● Assignment
Return all lines in the data where the string "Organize" can be found.

╭─ Material supplied

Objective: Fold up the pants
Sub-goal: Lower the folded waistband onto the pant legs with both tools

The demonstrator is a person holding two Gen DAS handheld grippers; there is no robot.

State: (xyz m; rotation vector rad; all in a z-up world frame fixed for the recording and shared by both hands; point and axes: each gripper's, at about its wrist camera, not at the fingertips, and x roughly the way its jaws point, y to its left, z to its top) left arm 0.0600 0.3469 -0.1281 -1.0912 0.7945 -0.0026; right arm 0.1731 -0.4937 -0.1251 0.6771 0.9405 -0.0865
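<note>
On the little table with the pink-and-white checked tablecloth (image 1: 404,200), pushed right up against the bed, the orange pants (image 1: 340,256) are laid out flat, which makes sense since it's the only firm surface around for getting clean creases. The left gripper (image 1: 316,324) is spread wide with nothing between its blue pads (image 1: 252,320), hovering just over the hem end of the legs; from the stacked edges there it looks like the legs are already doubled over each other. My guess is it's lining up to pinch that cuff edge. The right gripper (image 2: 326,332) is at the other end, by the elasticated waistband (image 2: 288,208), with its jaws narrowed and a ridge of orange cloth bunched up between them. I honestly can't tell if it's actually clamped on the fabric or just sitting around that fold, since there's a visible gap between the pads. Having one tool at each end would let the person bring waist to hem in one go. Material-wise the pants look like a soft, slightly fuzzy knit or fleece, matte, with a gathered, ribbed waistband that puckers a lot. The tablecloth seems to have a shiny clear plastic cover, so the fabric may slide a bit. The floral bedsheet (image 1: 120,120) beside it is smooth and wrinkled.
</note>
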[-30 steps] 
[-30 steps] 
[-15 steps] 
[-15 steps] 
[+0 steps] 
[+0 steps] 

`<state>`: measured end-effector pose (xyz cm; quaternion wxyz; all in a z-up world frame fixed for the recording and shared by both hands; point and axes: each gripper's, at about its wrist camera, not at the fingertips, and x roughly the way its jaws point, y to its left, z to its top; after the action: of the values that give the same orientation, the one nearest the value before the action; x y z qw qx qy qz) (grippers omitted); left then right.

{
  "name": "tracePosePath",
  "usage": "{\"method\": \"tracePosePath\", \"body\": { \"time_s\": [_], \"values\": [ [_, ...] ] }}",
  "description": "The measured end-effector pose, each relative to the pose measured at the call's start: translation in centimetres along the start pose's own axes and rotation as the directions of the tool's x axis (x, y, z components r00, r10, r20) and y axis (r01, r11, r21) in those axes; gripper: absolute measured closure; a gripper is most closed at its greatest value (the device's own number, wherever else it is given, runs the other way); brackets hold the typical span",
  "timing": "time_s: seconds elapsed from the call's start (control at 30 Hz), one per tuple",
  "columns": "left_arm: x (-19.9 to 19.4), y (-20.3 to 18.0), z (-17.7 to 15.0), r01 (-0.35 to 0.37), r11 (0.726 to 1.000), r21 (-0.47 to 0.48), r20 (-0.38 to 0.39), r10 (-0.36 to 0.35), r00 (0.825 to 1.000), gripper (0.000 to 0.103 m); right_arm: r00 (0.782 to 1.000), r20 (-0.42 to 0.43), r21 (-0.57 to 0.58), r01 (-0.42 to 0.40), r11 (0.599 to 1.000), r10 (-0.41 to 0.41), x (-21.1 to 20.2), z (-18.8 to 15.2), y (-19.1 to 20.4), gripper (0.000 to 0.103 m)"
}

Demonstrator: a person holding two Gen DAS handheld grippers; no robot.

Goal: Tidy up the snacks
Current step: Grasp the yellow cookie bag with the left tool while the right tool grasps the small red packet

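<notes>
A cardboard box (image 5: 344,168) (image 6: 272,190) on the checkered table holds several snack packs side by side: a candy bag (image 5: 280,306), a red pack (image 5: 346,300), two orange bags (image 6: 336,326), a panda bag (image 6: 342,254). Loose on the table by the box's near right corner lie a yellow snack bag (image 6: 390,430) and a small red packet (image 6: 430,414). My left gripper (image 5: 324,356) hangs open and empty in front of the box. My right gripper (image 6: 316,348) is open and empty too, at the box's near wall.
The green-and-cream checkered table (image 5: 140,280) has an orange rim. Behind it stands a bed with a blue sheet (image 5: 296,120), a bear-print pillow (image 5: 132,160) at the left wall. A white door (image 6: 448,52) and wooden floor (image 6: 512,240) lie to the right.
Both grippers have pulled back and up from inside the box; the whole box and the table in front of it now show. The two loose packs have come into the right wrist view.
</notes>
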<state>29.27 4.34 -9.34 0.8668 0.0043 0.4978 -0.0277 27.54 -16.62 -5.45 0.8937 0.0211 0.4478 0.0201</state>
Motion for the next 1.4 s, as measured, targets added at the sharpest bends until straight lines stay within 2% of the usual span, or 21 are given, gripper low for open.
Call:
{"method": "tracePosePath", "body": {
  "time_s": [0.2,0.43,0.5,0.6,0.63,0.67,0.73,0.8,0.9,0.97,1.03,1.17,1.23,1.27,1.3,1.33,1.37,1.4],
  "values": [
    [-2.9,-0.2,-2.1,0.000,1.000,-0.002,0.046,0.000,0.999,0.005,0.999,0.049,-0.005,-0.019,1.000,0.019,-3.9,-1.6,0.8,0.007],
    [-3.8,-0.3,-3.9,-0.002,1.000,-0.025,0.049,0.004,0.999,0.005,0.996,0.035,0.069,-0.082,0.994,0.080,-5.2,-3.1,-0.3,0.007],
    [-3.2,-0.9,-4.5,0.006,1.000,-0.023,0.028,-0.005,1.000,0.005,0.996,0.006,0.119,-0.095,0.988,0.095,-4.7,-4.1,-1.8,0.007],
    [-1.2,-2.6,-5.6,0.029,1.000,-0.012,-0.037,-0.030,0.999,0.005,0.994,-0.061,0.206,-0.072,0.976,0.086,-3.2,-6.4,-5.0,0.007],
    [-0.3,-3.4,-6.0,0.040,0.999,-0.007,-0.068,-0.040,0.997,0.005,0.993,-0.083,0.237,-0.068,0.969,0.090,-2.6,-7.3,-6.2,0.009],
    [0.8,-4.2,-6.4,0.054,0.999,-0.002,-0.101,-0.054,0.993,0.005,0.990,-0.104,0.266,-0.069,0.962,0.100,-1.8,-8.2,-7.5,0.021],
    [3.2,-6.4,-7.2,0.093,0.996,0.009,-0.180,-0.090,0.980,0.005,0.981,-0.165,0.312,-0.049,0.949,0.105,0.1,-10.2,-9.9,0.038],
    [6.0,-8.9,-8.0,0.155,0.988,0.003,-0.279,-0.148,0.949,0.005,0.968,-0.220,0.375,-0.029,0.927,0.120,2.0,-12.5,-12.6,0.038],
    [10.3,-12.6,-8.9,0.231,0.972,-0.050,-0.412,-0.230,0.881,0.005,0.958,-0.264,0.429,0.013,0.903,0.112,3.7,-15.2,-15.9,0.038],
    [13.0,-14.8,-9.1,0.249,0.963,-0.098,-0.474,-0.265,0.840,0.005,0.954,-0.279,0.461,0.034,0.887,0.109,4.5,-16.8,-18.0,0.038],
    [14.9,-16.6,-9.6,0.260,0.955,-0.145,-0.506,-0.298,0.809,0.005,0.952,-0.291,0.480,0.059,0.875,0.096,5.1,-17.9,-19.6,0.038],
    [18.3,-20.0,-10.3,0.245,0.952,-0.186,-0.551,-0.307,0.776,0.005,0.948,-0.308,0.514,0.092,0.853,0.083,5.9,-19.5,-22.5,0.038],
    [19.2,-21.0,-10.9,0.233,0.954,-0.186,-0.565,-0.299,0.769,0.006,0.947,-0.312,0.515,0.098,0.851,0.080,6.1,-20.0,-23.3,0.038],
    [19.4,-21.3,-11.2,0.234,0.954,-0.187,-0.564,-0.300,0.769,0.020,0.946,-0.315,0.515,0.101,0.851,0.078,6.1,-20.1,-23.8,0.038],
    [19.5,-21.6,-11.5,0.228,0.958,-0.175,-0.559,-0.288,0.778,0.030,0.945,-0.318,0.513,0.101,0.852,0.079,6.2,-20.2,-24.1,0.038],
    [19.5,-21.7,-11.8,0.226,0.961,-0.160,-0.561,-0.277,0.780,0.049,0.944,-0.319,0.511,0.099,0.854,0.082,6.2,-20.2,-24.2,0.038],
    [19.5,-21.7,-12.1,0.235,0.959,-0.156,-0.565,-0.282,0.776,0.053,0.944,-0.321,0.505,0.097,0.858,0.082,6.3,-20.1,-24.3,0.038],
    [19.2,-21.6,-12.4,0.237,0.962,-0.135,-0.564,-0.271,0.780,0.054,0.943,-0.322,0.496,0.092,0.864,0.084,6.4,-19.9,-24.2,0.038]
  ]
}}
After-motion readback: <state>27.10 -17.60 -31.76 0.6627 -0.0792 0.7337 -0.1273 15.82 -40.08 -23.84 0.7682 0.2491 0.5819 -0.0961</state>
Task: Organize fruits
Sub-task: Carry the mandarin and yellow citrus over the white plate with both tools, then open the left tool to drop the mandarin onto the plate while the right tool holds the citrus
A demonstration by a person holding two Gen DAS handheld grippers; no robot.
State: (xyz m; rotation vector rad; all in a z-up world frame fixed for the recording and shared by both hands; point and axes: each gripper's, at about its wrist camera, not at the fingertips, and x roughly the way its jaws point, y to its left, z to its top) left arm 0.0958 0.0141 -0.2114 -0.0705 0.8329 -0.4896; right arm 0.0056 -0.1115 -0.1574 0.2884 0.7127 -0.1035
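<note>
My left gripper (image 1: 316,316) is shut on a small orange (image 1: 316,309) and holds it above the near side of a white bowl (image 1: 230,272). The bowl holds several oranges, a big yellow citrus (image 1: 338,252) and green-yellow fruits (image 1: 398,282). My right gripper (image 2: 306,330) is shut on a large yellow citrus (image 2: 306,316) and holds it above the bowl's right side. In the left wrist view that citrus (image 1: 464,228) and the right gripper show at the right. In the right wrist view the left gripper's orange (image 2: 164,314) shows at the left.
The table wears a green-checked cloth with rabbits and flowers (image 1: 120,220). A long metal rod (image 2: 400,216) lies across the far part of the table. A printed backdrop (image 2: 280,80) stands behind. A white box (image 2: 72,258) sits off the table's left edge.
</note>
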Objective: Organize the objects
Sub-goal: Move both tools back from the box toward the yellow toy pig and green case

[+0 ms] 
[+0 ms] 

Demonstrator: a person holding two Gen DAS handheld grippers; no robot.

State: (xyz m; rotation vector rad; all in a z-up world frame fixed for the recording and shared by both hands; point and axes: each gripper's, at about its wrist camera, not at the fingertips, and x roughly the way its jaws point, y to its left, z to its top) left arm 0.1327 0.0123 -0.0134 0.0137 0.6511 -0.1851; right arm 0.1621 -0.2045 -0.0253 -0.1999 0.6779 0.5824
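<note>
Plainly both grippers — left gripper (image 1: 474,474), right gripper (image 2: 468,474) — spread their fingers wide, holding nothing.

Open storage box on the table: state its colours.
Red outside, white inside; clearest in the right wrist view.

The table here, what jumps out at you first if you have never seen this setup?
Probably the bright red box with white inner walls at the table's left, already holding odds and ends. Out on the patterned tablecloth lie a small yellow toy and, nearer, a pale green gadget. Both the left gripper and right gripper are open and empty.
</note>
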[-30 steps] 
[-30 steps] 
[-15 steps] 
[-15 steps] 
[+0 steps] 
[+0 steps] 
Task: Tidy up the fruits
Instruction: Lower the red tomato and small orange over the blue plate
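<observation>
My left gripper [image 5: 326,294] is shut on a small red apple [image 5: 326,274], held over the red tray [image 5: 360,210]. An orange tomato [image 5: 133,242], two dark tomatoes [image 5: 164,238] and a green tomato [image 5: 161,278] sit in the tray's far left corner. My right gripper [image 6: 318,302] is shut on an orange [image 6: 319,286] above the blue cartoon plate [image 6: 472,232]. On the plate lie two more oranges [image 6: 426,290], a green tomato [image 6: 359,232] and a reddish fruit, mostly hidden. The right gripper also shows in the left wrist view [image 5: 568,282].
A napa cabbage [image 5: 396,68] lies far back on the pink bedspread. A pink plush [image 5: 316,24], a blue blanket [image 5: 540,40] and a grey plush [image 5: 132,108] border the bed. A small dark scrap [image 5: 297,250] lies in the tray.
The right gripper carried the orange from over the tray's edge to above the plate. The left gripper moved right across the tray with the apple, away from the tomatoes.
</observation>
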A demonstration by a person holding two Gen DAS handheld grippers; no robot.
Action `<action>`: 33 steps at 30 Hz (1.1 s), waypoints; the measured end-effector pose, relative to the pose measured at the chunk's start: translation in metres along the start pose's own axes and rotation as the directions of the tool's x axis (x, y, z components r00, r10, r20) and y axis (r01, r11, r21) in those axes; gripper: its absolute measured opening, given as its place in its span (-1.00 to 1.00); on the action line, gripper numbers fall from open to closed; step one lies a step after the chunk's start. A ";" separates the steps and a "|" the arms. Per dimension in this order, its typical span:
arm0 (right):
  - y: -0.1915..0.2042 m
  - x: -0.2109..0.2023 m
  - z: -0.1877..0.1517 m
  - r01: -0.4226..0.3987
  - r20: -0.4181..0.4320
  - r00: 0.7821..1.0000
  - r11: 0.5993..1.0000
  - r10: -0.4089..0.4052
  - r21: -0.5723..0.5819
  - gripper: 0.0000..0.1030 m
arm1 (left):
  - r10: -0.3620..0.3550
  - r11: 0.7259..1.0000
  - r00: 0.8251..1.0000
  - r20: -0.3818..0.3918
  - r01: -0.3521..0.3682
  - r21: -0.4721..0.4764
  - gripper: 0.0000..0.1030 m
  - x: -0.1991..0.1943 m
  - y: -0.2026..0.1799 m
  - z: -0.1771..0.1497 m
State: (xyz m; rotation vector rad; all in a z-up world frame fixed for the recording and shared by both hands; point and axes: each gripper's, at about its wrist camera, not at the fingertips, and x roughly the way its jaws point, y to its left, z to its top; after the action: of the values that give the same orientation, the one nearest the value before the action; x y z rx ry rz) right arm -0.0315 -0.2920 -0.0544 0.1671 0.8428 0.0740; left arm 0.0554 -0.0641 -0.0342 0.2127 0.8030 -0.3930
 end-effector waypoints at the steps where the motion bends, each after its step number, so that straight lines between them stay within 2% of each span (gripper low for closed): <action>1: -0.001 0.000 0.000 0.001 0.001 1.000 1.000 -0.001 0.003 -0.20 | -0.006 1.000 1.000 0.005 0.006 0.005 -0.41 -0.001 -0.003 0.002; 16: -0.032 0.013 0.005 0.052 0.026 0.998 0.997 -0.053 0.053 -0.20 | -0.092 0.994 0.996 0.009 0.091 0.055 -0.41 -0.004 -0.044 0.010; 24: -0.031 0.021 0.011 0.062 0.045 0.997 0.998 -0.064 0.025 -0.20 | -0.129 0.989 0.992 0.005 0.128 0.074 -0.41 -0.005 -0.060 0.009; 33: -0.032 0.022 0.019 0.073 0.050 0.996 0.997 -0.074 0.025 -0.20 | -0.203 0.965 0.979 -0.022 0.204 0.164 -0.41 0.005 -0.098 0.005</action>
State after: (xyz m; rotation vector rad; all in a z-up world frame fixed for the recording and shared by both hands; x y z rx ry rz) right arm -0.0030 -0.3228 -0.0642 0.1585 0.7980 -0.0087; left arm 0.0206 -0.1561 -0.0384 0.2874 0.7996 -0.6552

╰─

● Solved exercise
Task: Organize fruits
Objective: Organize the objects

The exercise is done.